Racismo acadêmico*

Domingos Sávio Calixto

É mais provável que nossos progenitores tenham vivido no continente africano do que em outro lugar.” A frase, datada de 1871, é de Charles Darwin e vem se mostrando irrefutável até hoje, ou seja, há que se admitir que o ser humano legítimo, puro, é africano e claro que isso sempre pareceu inadmissível para o pensamento eurocentrista. 

Contra essa verdade, e por mais ridículo que possa parecer, em 1912 um inglês (sempre eles) chamado Charles Dawson juntou a mandíbula de um orangotango com um crânio humano e, mediante tinturas de envelhecimento, fez noticiar ter encontrado a espécie ancestral humana na Europa (uma verdadeira “grilagem” arqueológica).

Essa mistura de estupidez com pantomima enganou muita gente durante 40 anos, tanto mais pela não aceitação da ancestralidade africana na experiência existencial do ser humano. Ainda que pura enganação, a “descoberta” de Dawson foi uma amostra do que a Europa seria capaz para não aceitar a “humilhação” africana, de tal sorte que a figura simbólica do “homo sapiens” deveria a tão somente ela pertencer, custando o que custasse.

No amplo acervo de técnicas de apoderamento do “homo sapiens” e de branqueamento da origem humana em berços europeus, salienta-se a ensinagem da supremacia branca no viés histórico-filosófico, o qual patrocinou com galhardia hipócrita as bases do pensamento ocidental e, sob este aspecto, a exemplação do racismo acadêmico é bastante ampla, conforme a ajuda do professor Munanga (*):

Voltaire, falando de anomalias, dizia que a estrutura das raças é distinta não apenas na aparência externa, mas também interna, já que a rede mucosa de um negro é… negra! Falava também em “raça bastarda” ao se referir aos mulatos.

Kant, tão decantado, dizia que “os negros da África não possuem nenhum sentimento que se eleve acima do ridículo”. Também dizia não ter conhecimento de nenhum negro – dentre milhões deportados – que apresentasse qualquer “algo grandioso” na arte ou ciência. Também mencionava a aptidão dos negros – em sua capacidade mental – para fazerem de plumas, chifres ou conchas algo como objeto de adoração, talvez algo ligado à capacidade mental dos negros em lidar com as diferentes cores (?).

Hegel, não menos decantado, dizia que custaria muito até que os europeus pudessem incutir (neles) alguma dignidade própria, já que são seres inferiores inclusive em estatura. Também dizia que o negro é a representatividade do homem natural, selvagem e indomável, sendo comum aos negros comerem carne humana.

Augusto Comte, aquele da frase “ordem e progresso”, falava de uma civilização “preponderante”, na qual a raça branca demonstrava sua superioridade, sobretudo quanto ao seu aparelho cerebral.

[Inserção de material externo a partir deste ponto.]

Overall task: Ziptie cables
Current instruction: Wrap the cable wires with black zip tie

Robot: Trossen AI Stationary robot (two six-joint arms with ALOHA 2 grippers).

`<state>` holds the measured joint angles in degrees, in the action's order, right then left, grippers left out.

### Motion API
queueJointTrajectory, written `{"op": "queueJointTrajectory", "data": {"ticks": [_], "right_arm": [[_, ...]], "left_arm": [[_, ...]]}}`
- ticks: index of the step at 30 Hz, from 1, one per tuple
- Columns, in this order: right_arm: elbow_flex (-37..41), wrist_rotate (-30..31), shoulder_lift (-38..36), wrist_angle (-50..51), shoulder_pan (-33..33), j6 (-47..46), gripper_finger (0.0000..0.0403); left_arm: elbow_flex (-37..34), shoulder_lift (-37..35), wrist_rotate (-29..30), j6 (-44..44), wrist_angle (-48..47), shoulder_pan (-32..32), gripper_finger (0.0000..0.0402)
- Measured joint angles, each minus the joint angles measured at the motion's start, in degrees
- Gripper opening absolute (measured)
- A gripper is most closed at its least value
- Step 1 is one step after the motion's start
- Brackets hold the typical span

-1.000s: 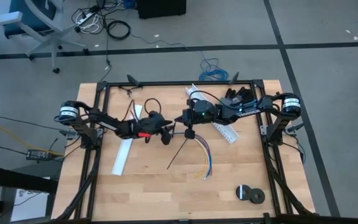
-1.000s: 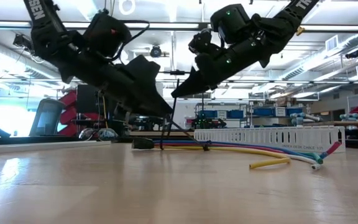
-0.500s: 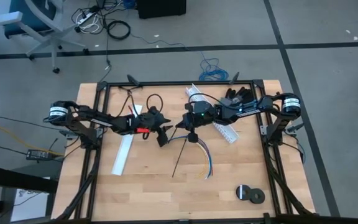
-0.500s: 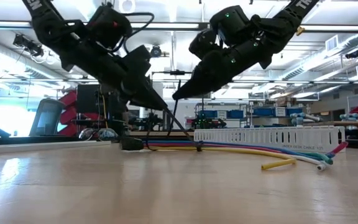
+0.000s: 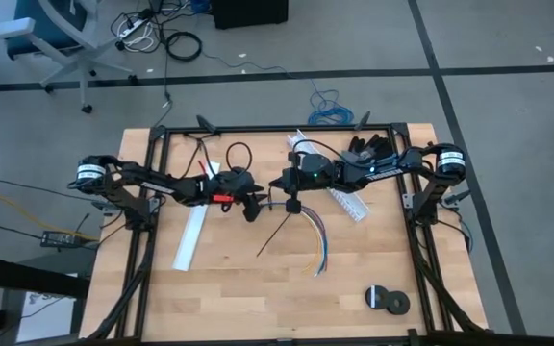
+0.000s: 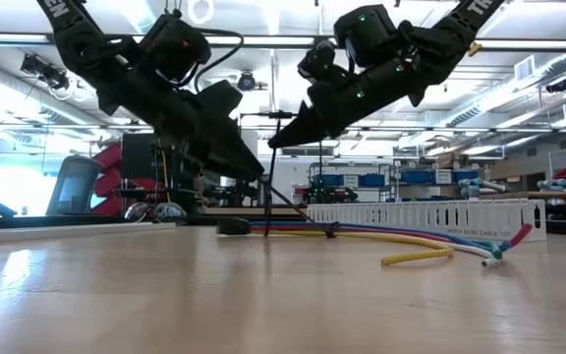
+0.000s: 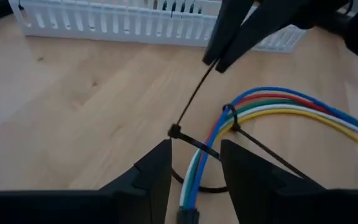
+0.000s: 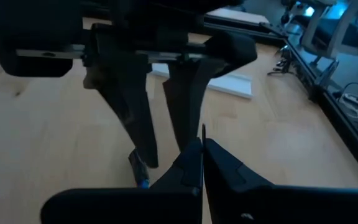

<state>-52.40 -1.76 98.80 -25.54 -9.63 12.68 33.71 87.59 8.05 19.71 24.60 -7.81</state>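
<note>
Cables lie mid-table, fanned out toward the near edge, joined at a small dark end just beside the left gripper. In the left wrist view the bundle curves blue, green, white and yellow, with a ziptie looped round it near the joined end; loop not tight, its small head standing off to the side of the wires.

Right gripper is above that spot, fingers pinched together on the ziptie's tail, which runs taut and slanted from the head up to its tips. Right wrist view shows the thin strip sticking out between the closed fingers.

Left gripper hangs low over the joined end, fingers partly apart, straddling the bundle. Can't tell whether they touch the wires.

Second ziptie lies straight on the wood, slanting away from the bundle toward the near edge. White slotted channel sits behind the cables; a flat white strip lies under the left arm. Two dark tape rolls are near the right front corner.
</note>
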Motion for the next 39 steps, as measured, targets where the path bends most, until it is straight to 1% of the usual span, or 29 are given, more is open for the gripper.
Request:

Tocqueville, contemporâneo de Comte, dizia que o homem “por excelência” era o europeu branco, já que as raças infelizes – negro e índio – ocupam uma posição inferior, com suas aparências horríveis e pouco faltando para que ocupem uma posição intermediária “entre o animal e o homem”.

Max Weber dizia que a aparência dos “negros puros”, esteticamente falando, é estranha e constitui um fator de aversão e desqualificação (...).

Enfim, essa é uma pequena parte da seleta “nata intelectual” que alimenta as salas acadêmicas do ocidente. Talvez seja extremamente difícil não recrutar um grande autor moderno – ocidental branco – que não tenha demonstrado algum vínculo com pensamento racista, exatamente porque o racismo é fruto da modernidade como técnica científica de manutenção da colonização.

Nestes tempos sombrios em que a violência do Estado (moderno) – contra negros – vem gerando protestos e causando derrubada de estátuas de personagens considerados racistas, talvez os tais monumentos não estejam em praças ou parques, mas incutidos em nossas mentes. Isso é difícil de derrubar.

(*) Dedicado ao professor Kabengele Munanga, por sua obra “Rediscutindo a Mestiçagem no Brasil”.